Reference implementation: the CoreAIWhisperEngine/CoreAIWhisperClient sources in Sophist Lite.

Swift sketch:

import CoreAI

let encoder = try await AIModel(contentsOf: encoderURL)
let decoder = try await AIModel(contentsOf: decoderURL)
let encFn = try encoder.loadFunction(named: "main")!
let decFn = try decoder.loadFunction(named: "main")!

let enc = try await encFn.run(inputs: ["input_features": melFeatures])
let hidden = enc["encoder_hidden_states"]!.ndArray
// per token:
let out = try await decFn.run(inputs: [
    "encoder_hidden_states": hidden,
    "decoder_input_ids": paddedTokenIds,   // [1, 256] int32
])
let logits = out["logits"]!.ndArray        // [1, 256, 51866]

Why not Apple's stock recipe, and why no KV cache?

As of the macOS 27.0 beta toolchain:

  • Apple's stock models/whisper/export.py (apple/coreai-models) exports a static decoder_input_ids shape of [1, 1], which cannot autoregress; re-exporting with dynamic shapes crashes (SIGSEGV in MPSGraph) mid-decode. The fixed [1, 256] shape used here is stable.
  • A KV-cached single-token decoder (cross-K/V precomputed, static self-cache) was implemented and was bit-exact vs. Hugging Face in eager PyTorch (fp32 and fp16), but the converted graphs produced systematically wrong logits across four different formulations β€” a Core AI beta miscompilation for that graph class. The split in this repo uses the standard full-decoder graph, which converts correctly and matches the HF fp16 greedy reference word-for-word in our tests.

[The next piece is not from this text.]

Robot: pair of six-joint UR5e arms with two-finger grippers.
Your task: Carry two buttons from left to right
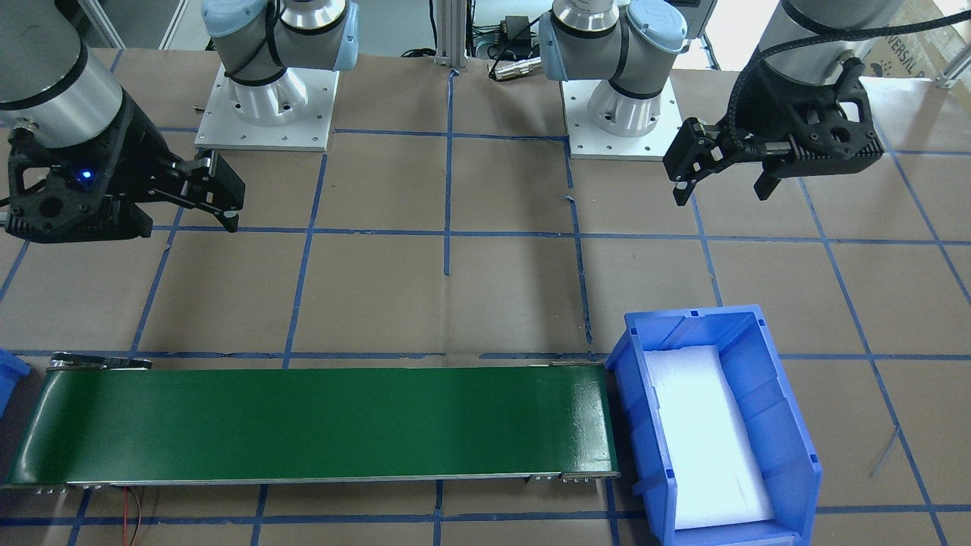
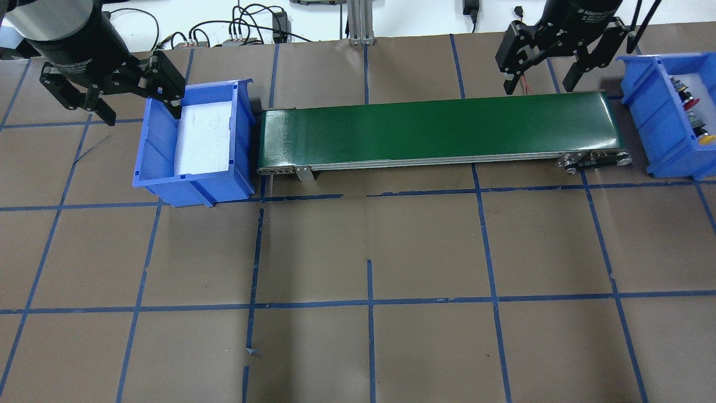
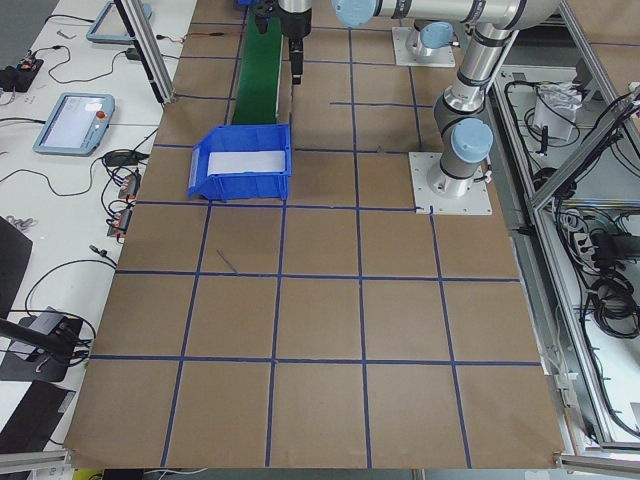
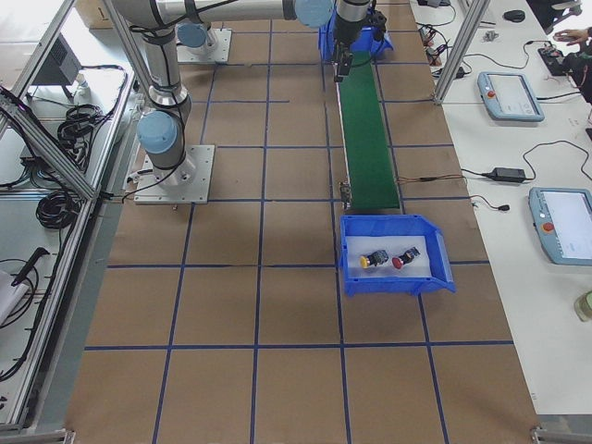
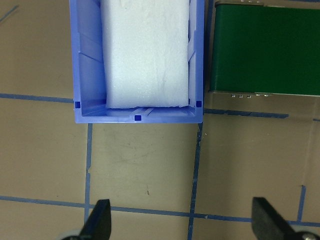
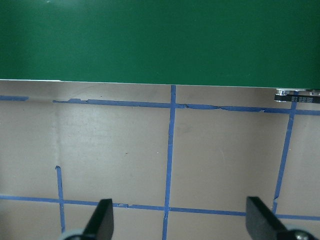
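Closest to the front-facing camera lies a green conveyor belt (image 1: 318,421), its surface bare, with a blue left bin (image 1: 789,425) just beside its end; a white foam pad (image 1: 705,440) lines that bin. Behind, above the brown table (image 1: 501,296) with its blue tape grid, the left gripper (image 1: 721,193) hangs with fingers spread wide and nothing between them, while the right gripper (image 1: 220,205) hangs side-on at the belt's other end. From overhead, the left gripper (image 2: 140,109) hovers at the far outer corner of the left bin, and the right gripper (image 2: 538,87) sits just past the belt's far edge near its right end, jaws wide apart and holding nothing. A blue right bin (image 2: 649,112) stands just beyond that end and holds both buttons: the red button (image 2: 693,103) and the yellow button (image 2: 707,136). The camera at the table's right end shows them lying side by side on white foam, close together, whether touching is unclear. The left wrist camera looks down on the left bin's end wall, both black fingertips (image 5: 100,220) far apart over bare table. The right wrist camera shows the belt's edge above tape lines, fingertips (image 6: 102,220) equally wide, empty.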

These findings may improve with later Core AI releases; the .aimodel format itself is from a beta toolchain and may need re-export for future macOS 27 builds.

Conversion provenance

  • Source weights: openai/whisper-large-v3-turbo (Apache-2.0)
  • Toolchain: apple/coreai-models, coreai-torch==0.4.0, coreai-core==1.0.0b1, transformers==4.57.3
  • Export: export_split.py (this repo), dtype float16, macOS 27.0 / Xcode 27.0
  • Verification: teacher-forcing parity vs. HF (PSNR > 130 dB in fp32) and word-for-word match with the HF fp16 greedy reference on real audio

License

Apache-2.0, same as the source model. Whisper is by OpenAI (paper); this repo only redistributes a converted, split variant for Apple Core AI.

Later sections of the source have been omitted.